# Parts Car



## blondie67 (Jan 28, 2008)

Hey guys! I found a 1967 lemans about 200 miles away that is still intact but doesn't run. It looks like a rust bucket but there are parts I could use. He wanted $2000.00 for it. It does have the title. I got him down to $1800 WITH delivery. Is that a good deal?
I can use:
Radio
Steering Wheel
Ashtray
Outside Mirror
Lower door driver's side trim
Might need the front bumper
Rear view mirror
Maybe more stuff
I'd like to know your opinion on whether there may be enough left to part out to make up the $ difference, since I know I could probably find these parts for cheaper, but they wouldn't all be in one place.

Linda


----------



## Rukee (Feb 8, 2007)

If the car is rusty, are the parts you need going to even be good enough for your car with a fresh paint job? 
You could swap out some of the parts and resell the Lemans as a builder. 
Or you could just have two projects.


----------



## Tri-Power (Jan 10, 2008)

my car was once bought as a parts car, thankfully the guy went bankrupt and i was able to rescue her before too much damage was done. Sounds like a pretty good deal, but i'd always rather see one be restored than cut up. I guess it is just a lemans, and it sounds like it has alot of parts you need. I'd just do some shopping and make a little tally of how much you can save, along with how much you could make off other parts.


----------



## geeteeohguy (Feb 2, 2008)

Hi Linda. It's a good deal if you need the parts. You can probably get what you need, and, with a little time and effort, sell off the rest and come out even. The Lemans might even have some options your GTO doesn't have. $1800? That's what I bought my '67 GTO convertible for! (In 1983!) Times have changed....They say change is good......I dunno.......


----------



## blondie67 (Jan 28, 2008)

*$1800?*

Hey, I'd give you 1800 for it.....:lol:Just kidding. I have a contact here that maybe would like to go in on it. He's yep..another GTO guy. It's too bad it's not an AC car for the whole dash panel and housing is in great shape!
Linda


----------



## blondie67 (Jan 28, 2008)

*pics of parts car*

I'll try to upload two pics of car. Those of you who are thinking about red interior, this one's got it!
Linda


----------



## Tri-Power (Jan 10, 2008)

looks like good condition for the price.


----------



## geeteeohguy (Feb 2, 2008)

I like the custom "Driveshaft on the Front Seat" option. Rare! It looks lke it has '66 front seats. The dash "woodgrain" looks good, but I think your car needs the one with a bigger opening where the heater/AC controls are. Nice looking wheel. Are you sure you need the whole car, though? Small stuff, like wheel well mouldings, window mouldings, trim, etc. are getting harder to find, and this car does look complete. Can't use that rear bumper, though. GTO's have back-up lights in the bumper. I say, get the parts car, put a junkyard 455 in it, air shocks in the back, sponge out the interior, and go "Rat-Goating"!!


----------



## SANDU002 (Oct 13, 2004)

Linda,

I saw a parts car today on Ebay in Washington state which close to you I believe. Doesn't run, but it was for sale for $7.00, yes $7.00. I will go back to Ebay and lookup the item # and post again.

Bill


----------



## SANDU002 (Oct 13, 2004)

Linda,

It is a 66 in Blaine Washington. Item # 160222004133 on ebaymotors.com

It looks in better shape and certainly cheaper than $1800.

Bill


----------



## Rukee (Feb 8, 2007)

SANDU002 said:


> Linda,
> 
> It is a 66 in Blaine Washington. Item # 160222004133 on ebaymotors.com
> 
> ...


That looks pretty shady. Bidding for information only? You get a name and a phone # with no real idea of what cars are available and what the prices or location of those cars are? 

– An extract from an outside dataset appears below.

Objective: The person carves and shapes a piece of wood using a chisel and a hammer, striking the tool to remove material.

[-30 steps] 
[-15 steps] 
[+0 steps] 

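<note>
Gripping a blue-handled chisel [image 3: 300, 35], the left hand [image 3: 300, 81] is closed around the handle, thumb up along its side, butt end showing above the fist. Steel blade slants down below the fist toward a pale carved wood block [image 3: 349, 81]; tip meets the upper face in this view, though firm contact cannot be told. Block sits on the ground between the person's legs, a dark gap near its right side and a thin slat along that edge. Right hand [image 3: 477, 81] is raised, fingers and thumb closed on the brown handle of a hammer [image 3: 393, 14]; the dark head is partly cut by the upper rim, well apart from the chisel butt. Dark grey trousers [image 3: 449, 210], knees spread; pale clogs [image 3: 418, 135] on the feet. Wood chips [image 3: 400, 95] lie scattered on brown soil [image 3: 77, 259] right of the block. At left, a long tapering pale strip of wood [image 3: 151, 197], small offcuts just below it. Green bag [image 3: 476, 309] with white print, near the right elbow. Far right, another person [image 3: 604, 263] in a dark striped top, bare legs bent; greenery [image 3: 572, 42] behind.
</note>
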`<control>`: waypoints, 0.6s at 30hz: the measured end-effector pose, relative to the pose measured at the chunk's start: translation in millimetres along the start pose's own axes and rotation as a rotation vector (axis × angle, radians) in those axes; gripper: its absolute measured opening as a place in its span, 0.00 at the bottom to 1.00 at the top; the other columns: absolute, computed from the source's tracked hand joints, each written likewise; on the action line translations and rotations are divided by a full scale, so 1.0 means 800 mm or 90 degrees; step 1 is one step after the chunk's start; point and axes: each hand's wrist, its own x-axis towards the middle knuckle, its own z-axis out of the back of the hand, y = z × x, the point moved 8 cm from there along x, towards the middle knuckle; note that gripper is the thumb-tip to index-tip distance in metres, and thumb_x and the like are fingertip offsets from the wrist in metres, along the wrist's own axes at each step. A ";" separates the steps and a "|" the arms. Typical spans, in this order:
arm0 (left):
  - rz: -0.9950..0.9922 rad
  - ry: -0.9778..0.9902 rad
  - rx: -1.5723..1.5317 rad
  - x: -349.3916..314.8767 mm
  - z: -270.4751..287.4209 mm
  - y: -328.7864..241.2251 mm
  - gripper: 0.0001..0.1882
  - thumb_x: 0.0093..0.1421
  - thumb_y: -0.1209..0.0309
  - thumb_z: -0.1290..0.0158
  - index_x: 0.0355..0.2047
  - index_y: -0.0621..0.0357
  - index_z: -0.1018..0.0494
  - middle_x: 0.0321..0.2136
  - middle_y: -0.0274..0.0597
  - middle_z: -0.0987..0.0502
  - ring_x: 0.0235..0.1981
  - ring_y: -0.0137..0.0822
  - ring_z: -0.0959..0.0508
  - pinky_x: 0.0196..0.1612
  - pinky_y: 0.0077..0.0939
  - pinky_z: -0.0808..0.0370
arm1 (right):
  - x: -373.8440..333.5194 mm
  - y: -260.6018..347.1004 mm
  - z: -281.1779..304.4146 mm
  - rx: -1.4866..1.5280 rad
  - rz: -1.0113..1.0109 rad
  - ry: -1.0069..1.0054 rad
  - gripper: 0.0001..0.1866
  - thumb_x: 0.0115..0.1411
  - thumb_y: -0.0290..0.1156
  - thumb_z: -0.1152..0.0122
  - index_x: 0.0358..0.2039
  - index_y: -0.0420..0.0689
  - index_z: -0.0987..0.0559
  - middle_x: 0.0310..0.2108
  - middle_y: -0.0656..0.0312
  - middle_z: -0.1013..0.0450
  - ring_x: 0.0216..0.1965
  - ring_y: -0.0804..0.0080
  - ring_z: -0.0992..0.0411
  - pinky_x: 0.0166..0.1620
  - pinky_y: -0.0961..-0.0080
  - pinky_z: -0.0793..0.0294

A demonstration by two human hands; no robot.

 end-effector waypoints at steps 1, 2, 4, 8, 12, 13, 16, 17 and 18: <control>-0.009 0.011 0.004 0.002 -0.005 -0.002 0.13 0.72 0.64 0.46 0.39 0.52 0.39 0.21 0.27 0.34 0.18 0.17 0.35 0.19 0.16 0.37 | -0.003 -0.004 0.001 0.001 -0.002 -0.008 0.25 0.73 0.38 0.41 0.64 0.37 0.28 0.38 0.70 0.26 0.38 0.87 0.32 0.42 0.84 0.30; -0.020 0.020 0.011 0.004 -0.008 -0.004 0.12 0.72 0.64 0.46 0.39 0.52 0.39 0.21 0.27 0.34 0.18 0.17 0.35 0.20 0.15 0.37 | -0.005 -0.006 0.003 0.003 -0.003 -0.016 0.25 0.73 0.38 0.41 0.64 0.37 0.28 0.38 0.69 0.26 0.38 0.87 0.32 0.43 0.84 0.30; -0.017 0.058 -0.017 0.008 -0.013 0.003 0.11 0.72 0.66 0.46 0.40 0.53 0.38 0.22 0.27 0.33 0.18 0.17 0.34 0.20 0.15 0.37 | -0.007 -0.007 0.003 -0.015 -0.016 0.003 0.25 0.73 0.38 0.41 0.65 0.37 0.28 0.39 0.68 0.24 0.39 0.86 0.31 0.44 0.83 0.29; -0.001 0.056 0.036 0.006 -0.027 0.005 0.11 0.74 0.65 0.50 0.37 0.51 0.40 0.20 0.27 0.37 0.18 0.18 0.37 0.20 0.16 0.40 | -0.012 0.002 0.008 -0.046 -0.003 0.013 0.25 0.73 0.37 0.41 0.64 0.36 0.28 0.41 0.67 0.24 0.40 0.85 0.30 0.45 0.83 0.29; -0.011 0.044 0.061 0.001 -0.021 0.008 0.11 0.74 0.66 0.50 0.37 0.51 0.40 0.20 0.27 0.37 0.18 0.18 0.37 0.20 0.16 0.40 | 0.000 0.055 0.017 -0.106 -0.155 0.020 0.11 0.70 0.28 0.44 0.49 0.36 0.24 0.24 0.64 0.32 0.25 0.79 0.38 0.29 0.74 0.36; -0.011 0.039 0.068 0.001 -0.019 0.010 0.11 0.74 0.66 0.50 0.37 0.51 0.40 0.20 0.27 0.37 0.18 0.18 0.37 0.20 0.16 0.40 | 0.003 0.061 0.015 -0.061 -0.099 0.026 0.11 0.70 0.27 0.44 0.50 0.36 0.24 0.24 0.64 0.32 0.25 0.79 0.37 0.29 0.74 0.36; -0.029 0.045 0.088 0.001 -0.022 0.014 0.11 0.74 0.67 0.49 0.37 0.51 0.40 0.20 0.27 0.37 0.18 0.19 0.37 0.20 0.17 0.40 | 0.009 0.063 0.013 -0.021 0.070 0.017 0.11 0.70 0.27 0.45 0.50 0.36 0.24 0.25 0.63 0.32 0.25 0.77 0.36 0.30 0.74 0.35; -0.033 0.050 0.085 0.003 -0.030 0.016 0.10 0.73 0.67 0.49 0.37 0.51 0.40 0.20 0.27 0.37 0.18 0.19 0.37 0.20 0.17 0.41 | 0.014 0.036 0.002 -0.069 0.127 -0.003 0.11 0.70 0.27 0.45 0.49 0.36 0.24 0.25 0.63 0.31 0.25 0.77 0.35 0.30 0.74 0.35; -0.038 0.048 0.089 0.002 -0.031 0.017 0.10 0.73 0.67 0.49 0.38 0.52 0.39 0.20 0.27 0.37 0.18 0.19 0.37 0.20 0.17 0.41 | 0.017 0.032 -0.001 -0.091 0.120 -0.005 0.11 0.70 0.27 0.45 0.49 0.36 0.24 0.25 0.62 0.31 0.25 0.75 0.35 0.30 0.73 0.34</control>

The wording is too funny....."YOU WILL BE ABLE TO VIEW BID ON ALL CARS AND LOTS OF PARTS FOR SALE ONLINE !!!

WHAT YOU DO WITH AFTER YOU GET THAT INFORMATION IS UP TO YOU"

I don`t wanna view bids on the cars, I want to actually bid on the cars.


----------



## blondie67 (Jan 28, 2008)

*Ebay cars*

I'll check it out but I've seen these listings before. Blaine, WA is 15 miles north of here by the Canadian border and a lot of times, people will do these shady deals and they are actually are out of the country or they say "pick up at customs" or something weird like that. 
I know the rear bumper wouldn't work on this car, but the front will...and I might need it. Also I believe the 67 steering wheel is different (3 spoke) from a 66. 
The 455 idea sounds kinda fun, AFTER I get my ride finished....
My body guy is coming on thursday to determine what needs to be done and I'll ask him about the color of paint...I'm still liking the Starlight black. It's either that or plum mist. The red lines will definitely look pretty cool with the black. 
Linda


----------



## SANDU002 (Oct 13, 2004)

Linda,

What Rukee said is good information, but since it is only 15 miles away it maybe worth checking out.

Good Luck,
Bill


----------



## Rukee (Feb 8, 2007)

The information is 15 miles away, but where are the cars located??


----------



## blondie67 (Jan 28, 2008)

*Location*

That's what is so shady! They'll usually say that you'd have to pick it up across the border, so they get your money and run. I'd watch out for this in any town close to the border. Too many scam artists out there. Over the last two years while I've been actively searching, I've seen maybe at least 10 of these. Once they get your email address through ebay, they'll write and write and try to get you to put a down payment on the vehicle through another party like Western Union. Maybe even just try to get your Ebay info so they can try to get into your account...Believe it or not, there are people that fall for it. 
Linda


----------



## Tri-Power (Jan 10, 2008)

yah, every once and a while I'll go scambaiting. It's really fun to mess with these idiot's All you do is waste there time and get them to do really funny stuff to prove they actually exist. Some people get other things out of it on the big deals, and such. If anybody feels like trying it out, check out: Welcome to the 419 Eater


----------



## 70455goat (Nov 5, 2007)

Hi Linda,

Just my opinion, but the parts you listed, could be bought aftermarket or used for a lot less than $1800 and you won't have to deal with storing or getting rid of the donor car. The steering wheel looks like is is not in the best condition as it looks like it has cracks.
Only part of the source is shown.